Leave out the pictures and reproduce all of the data exactly.
▼
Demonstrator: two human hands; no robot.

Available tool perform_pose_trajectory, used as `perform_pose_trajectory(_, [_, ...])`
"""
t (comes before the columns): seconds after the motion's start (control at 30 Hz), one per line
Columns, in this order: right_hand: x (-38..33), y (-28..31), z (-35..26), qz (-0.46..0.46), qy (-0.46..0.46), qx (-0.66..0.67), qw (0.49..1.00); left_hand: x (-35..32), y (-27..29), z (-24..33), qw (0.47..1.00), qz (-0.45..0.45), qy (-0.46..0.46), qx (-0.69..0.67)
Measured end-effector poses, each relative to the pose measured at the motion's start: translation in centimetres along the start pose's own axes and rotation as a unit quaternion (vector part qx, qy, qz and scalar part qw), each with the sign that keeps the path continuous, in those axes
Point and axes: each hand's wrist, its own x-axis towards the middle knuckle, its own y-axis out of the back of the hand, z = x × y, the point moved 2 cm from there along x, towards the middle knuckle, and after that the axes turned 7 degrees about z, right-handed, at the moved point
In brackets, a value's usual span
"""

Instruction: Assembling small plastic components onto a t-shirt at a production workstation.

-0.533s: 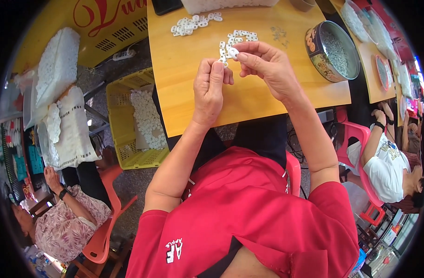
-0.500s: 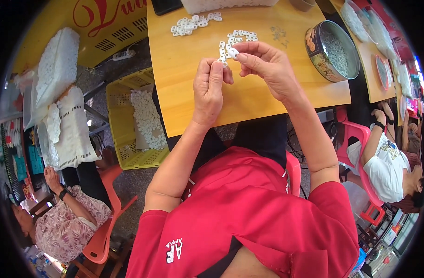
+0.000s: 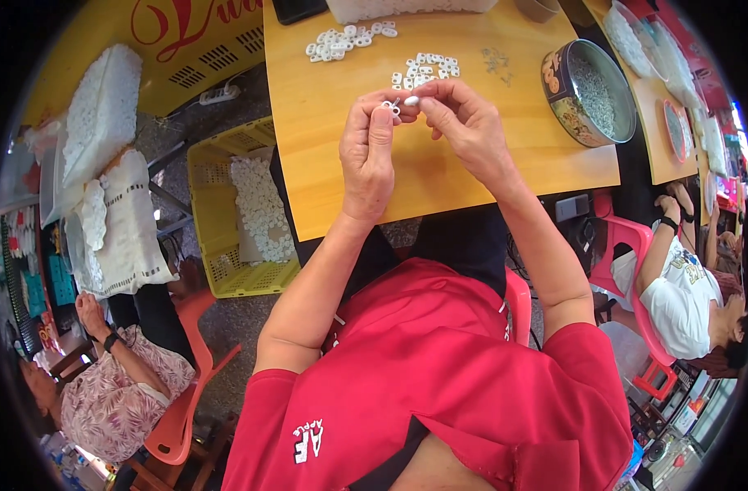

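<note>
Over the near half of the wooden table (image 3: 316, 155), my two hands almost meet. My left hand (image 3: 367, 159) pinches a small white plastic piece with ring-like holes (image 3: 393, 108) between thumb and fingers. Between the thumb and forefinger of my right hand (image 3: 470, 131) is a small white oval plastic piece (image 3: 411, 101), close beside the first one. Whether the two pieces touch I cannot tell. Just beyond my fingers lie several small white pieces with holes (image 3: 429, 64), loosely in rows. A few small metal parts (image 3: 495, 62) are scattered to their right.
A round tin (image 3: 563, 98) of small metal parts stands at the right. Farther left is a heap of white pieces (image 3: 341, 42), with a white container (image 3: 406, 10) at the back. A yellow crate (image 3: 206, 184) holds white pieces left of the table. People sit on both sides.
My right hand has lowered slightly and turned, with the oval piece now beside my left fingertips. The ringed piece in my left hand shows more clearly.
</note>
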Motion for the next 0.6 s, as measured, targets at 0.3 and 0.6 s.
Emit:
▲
RESULT OF THE TASK –
Demonstrator: two human hands; no robot.

Available tool perform_pose_trajectory, used as `perform_pose_trajectory(_, [_, ...])`
"""
t (comes before the columns): seconds after the motion's start (control at 30 Hz), one per line
Columns, in this order: right_hand: x (-38..33), y (-28..31), z (-35..26), qz (-0.46..0.46), qy (-0.46..0.46), qx (-0.66..0.67), qw (0.49..1.00); left_hand: x (-35..32), y (-27..29), z (-24..33), qw (0.47..1.00), qz (-0.45..0.45), qy (-0.46..0.46), qx (-0.69..0.67)
Measured end-effector poses, each relative to the pose measured at the motion's start: translation in centimetres along the start pose's own axes and rotation as a unit quaternion (vector part qx, qy, qz and scalar part qw), each with the sign that keeps the path continuous, in those axes
Point and axes: each hand's wrist, its own x-axis towards the middle knuckle, its own y-axis out of the back of the hand, z = x × y, the point moved 2 cm from there along x, towards the middle knuckle, and after that the axes turned 7 degrees about z, right-handed, at the moved point
In brackets, a value's usual span
"""

Instruction: Assembling small plastic components onto a t-shirt at a production workstation.

-0.533s: 
-0.500s: 
+0.000s: 

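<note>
Over the near half of the wooden table (image 3: 316, 155), my two hands almost meet. My left hand (image 3: 367, 159) pinches a small white plastic piece with ring-like holes (image 3: 393, 108) between thumb and fingers. Between the thumb and forefinger of my right hand (image 3: 470, 131) is a small white oval plastic piece (image 3: 411, 101), close beside the first one. Whether the two pieces touch I cannot tell. Just beyond my fingers lie several small white pieces with holes (image 3: 429, 64), loosely in rows. A few small metal parts (image 3: 495, 62) are scattered to their right.
A round tin (image 3: 563, 98) of small metal parts stands at the right. Farther left is a heap of white pieces (image 3: 341, 42), with a white container (image 3: 406, 10) at the back. A yellow crate (image 3: 206, 184) holds white pieces left of the table. People sit on both sides.
My right hand has lowered slightly and turned, with the oval piece now beside my left fingertips. The ringed piece in my left hand shows more clearly.
</note>
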Motion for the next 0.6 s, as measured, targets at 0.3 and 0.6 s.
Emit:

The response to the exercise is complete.